▶ [TASK TO COMPLETE]: Please report every line in the entries that contains the string "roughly".

*** DATA SUPPLIED ***

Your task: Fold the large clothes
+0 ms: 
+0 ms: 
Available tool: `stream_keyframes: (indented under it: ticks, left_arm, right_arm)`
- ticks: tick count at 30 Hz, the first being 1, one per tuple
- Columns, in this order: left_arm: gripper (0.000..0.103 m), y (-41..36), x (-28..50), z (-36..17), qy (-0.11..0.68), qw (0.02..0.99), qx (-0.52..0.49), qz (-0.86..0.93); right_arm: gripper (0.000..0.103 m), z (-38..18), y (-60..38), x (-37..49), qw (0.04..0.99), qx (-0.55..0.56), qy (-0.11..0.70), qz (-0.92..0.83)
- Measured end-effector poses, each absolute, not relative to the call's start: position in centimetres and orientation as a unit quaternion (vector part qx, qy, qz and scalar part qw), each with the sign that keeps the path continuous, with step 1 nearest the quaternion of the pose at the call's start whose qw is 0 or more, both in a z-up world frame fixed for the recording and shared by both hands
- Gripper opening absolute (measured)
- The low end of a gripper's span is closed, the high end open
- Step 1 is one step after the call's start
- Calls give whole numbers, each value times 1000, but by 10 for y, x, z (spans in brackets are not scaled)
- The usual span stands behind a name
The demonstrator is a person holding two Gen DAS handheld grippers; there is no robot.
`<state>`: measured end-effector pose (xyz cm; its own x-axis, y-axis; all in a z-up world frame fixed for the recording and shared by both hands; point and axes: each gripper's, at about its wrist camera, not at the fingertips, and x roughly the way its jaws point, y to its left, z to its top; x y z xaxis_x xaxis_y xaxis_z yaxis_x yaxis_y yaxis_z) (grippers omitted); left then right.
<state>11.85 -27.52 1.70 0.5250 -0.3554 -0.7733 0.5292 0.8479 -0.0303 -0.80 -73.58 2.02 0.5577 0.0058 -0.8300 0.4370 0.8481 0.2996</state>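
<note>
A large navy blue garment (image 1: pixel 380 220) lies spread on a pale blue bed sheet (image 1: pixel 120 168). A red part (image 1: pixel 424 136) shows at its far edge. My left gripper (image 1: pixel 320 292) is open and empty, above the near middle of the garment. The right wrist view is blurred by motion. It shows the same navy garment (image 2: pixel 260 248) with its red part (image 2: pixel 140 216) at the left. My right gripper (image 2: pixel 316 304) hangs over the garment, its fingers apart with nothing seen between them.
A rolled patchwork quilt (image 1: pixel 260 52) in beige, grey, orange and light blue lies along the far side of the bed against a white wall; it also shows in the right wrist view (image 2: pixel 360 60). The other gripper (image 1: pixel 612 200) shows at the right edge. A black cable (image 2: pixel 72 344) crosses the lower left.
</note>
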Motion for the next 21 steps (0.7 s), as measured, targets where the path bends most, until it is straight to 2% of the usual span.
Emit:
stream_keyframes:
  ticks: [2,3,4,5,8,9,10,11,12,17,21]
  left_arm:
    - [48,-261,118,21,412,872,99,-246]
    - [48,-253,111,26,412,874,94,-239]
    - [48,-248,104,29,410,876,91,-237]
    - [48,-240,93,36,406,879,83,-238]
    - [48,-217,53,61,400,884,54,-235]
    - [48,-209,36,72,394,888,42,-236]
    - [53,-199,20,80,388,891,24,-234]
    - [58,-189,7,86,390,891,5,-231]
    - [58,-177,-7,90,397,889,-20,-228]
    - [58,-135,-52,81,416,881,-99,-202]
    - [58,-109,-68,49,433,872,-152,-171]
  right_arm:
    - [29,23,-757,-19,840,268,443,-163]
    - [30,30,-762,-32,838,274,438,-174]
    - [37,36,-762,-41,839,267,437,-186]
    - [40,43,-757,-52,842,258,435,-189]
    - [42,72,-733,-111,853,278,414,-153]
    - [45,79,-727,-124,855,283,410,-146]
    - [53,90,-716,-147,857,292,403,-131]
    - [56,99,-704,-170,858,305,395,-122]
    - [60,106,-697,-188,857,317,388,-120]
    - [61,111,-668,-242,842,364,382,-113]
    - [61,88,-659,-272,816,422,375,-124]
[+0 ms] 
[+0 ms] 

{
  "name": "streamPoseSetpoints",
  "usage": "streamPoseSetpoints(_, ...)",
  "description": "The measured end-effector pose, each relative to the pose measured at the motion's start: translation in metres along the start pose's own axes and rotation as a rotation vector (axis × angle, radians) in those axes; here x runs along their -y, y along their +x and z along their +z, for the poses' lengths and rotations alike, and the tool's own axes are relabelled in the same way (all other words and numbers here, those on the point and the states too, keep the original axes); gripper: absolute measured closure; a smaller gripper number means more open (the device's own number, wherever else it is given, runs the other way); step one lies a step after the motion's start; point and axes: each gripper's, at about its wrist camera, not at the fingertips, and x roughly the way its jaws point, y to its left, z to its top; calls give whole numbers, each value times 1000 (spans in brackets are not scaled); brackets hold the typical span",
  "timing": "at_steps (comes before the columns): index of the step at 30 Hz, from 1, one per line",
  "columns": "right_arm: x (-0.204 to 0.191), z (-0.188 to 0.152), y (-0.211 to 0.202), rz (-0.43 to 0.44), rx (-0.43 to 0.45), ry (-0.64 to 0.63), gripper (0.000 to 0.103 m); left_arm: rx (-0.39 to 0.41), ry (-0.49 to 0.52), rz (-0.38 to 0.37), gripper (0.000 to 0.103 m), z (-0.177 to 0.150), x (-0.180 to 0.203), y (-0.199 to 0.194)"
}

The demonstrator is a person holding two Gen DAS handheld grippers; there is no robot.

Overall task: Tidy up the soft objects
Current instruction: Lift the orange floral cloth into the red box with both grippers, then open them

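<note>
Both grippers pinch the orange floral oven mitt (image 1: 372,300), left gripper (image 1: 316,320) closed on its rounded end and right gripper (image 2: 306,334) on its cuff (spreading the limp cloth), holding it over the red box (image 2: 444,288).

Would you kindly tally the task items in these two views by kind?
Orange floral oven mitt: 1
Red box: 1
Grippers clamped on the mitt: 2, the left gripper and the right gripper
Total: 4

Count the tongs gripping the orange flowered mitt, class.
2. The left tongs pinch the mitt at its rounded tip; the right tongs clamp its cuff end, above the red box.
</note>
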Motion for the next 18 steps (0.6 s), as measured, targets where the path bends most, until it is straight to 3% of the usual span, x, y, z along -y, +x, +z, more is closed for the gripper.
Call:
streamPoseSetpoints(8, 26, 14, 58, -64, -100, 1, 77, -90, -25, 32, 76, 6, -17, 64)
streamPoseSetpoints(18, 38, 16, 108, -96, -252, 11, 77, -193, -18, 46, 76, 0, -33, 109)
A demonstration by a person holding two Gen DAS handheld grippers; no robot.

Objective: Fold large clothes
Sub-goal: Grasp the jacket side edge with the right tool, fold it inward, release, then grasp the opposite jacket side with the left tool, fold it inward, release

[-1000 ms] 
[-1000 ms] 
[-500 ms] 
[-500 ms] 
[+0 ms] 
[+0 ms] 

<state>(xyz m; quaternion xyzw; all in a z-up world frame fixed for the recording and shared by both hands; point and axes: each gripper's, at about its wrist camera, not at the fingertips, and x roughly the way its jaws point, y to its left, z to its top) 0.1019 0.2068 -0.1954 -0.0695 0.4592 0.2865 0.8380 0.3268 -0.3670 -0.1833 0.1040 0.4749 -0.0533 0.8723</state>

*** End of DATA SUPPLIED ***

▶ [ANSWER]:
`<state>`: measured end-effector pose (xyz cm; its own x-axis, y-axis; all in a z-up world frame fixed for the recording and shared by both hands; point and axes: each gripper's, at about its wrist camera, not at the fingertips, and x roughly the way its jaws point, y to its left, z to its top; x y z xaxis_x xaxis_y xaxis_z yaxis_x yaxis_y yaxis_z) (grippers omitted); left then right.
  "description": "The measured end-effector pose, each relative to the pose measured at the motion's start: translation in metres along the start pose's own axes and rotation as a rotation vector (axis × angle, radians) in those axes; here x runs along their -y, y along their +x and z along their +z, for the poses' lengths and rotations alike, and the tool's own axes are relabelled in the same way (all other words and numbers here, those on the point and the states too, keep the original axes); gripper: absolute measured closure; a smaller gripper number means more open (the device's own number, wherever else it is given, runs the other way); step one lies a step after the motion's start; point and axes: each gripper's, at about its wrist camera, not at the fingertips, and x roughly the way its jaws point, y to its left, z to its top; calls give whole numbers, each value times 1000 (spans in brackets are not scaled); brackets hold the typical span",
<state>(xyz m; quaternion xyzw; all in a z-up world frame fixed for the recording and shared by both hands; point and axes: each gripper's, at about its wrist camera, not at the fingertips, and x roughly the way its jaws point, y to its left, z to its top) 0.1019 0.2068 -0.1954 -0.0695 0.4592 0.2865 0.8380 0.3268 -0.3670 -0.1833 0.1040 0.4749 -0.0533 0.8723</state>

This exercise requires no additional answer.